If I wanted to do option 1, how would I do this?

I have my large fasta file (in reality it's a lot of different fasta files of different size that I cat together),

# The pipeline I'm working on uses seqkit as the fasta parsing and manipulation package
cat *.faa | seqkit split -p 4 -O proteins/


In proteins/ there will be 4 fasta files:

stdin.part_001.fasta, stdin.part_002.fasta, stdin.part_003.fasta, stdin.part_004.fasta


Here's my marker databases:

DB_1=MarkerSet1/genes.hmm.gz
DB_2=MarkerSet2/genes.hmm.gz
DB_3=MarkerSet3/genes.hmm.gz


How would I run hmmsearch with GNU Parallel using each of these 4 fasta files that I split up?

I'm trying to adapt this code here from a previous BioStars post to my situation with the multiple files:

function hmmer() {
n=$(basename "$1")
hmmsearch -Z 2000000 --domZ 89 --cpu 1 -o $1.output.hmmsearch.txt stockholm89.hmm$1
}

export -f hmmer
find /where/the/split/files/are/ -maxdepth 1 -type f -name "*specific2splitFiles" | parallel -j 20 hmmer {}


I'm expecting an output like this but I don't understand how to adapt the parallel command:

stdin.part_001.MarkerSet1.tblout
stdin.part_002.MarkerSet1.tblout
stdin.part_003.MarkerSet1.tblout
stdin.part_004.MarkerSet1.tblout
stdin.part_001.MarkerSet2.tblout
stdin.part_002.MarkerSet2.tblout
stdin.part_003.MarkerSet2.tblout
stdin.part_004.MarkerSet2.tblout
stdin.part_001.MarkerSet3.tblout
stdin.part_002.MarkerSet3.tblout
stdin.part_003.MarkerSet3.tblout
stdin.part_004.MarkerSet3.tblout

protein parallel hmmer hmm bash • 625 views
1
Entering edit mode
10 months ago
Mensur Dlakic ★ 20k

I haven't tried this exact exercise, but from previous experience I don't think options 1 & 3 will work well.

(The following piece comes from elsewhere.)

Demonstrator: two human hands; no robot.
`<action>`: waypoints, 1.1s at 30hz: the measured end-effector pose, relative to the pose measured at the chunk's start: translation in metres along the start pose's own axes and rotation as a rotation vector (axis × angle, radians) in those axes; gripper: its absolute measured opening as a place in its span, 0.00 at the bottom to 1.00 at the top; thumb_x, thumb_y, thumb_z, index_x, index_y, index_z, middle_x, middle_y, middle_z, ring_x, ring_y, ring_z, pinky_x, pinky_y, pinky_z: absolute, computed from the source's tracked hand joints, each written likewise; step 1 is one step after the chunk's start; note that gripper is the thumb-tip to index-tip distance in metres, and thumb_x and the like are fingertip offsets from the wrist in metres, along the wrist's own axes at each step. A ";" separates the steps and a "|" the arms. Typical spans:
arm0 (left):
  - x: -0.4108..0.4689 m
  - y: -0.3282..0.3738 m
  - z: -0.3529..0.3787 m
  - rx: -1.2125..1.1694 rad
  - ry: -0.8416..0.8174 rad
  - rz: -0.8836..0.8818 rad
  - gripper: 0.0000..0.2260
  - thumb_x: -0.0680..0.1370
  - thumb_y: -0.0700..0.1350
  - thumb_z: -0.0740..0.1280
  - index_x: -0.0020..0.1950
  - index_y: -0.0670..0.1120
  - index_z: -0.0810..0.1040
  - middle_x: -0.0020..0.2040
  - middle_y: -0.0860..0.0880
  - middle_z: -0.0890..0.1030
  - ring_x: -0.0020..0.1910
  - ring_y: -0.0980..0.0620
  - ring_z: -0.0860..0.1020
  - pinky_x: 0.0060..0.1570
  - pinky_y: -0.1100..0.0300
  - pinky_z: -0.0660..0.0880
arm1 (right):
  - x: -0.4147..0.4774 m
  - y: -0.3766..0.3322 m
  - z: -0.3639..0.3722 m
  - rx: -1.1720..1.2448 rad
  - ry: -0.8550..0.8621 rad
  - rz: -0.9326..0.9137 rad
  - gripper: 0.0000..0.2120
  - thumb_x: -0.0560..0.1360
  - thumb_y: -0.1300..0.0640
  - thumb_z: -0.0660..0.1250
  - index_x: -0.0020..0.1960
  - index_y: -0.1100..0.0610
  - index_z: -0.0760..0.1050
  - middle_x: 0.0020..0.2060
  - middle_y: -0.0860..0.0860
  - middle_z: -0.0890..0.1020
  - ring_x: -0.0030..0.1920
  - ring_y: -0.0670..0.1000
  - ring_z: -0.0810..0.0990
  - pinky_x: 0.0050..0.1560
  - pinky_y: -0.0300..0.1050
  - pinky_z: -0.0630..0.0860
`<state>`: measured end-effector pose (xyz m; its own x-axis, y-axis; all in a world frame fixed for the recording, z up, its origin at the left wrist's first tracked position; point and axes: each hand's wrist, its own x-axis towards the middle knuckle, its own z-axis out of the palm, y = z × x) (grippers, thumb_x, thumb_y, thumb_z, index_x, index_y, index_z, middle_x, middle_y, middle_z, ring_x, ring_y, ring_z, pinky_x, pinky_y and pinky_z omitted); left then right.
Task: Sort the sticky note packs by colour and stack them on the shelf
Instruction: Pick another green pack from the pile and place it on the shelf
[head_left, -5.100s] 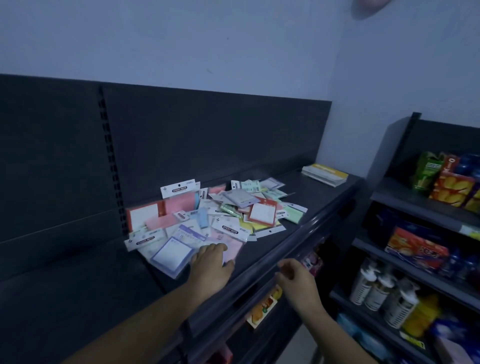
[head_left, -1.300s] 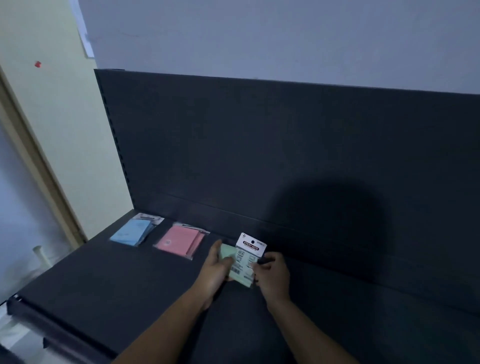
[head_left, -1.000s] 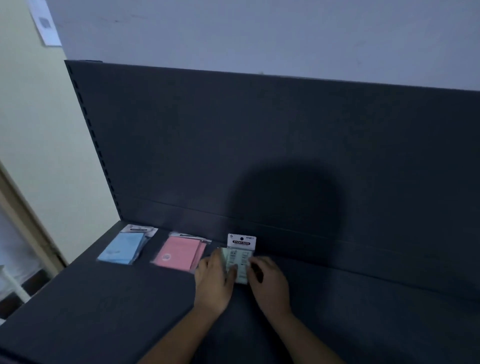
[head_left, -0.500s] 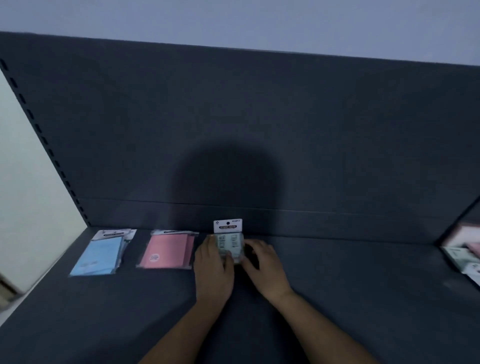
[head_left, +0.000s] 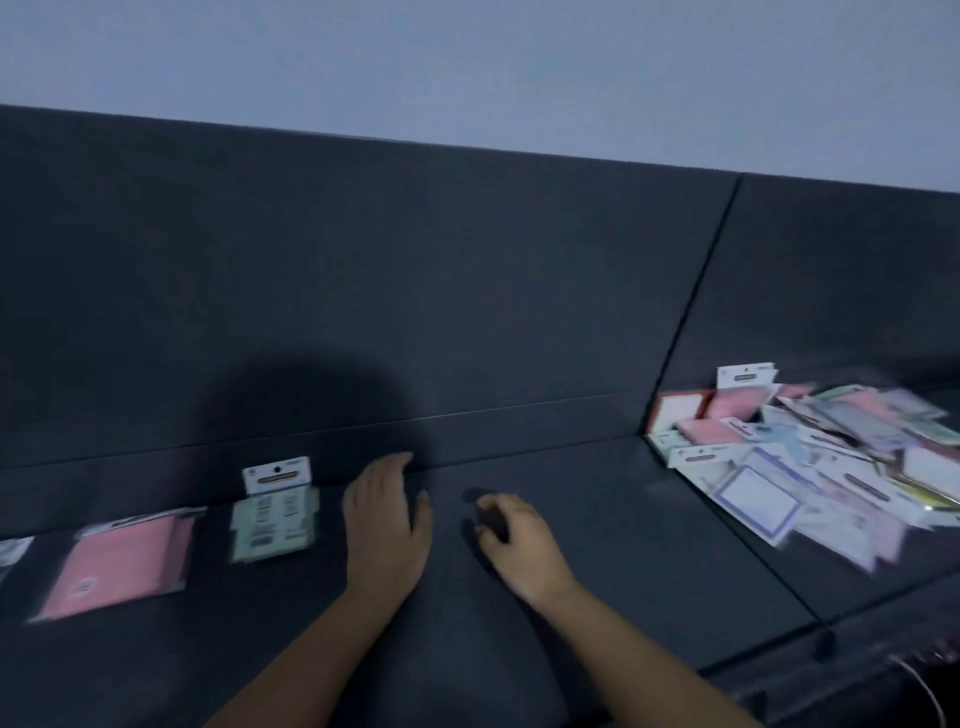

Both of them would have 16 independent search processes running, which also means 16 read/write processes. Unless you have an ultra-fast disk - and even if you do - that will most likely be the choking point.

Option 2 would run only one read/write process at a time so there won't be a problem like above. But why split everything into 1000 chunks? hmmsearch is multithreaded, so simply use the maximum --cpu and run everything at once - all HMMs and all your sequences with a single command.

As always, you can take a small subset of your data, say 5-10,000 sequences, and try these options with your architecture.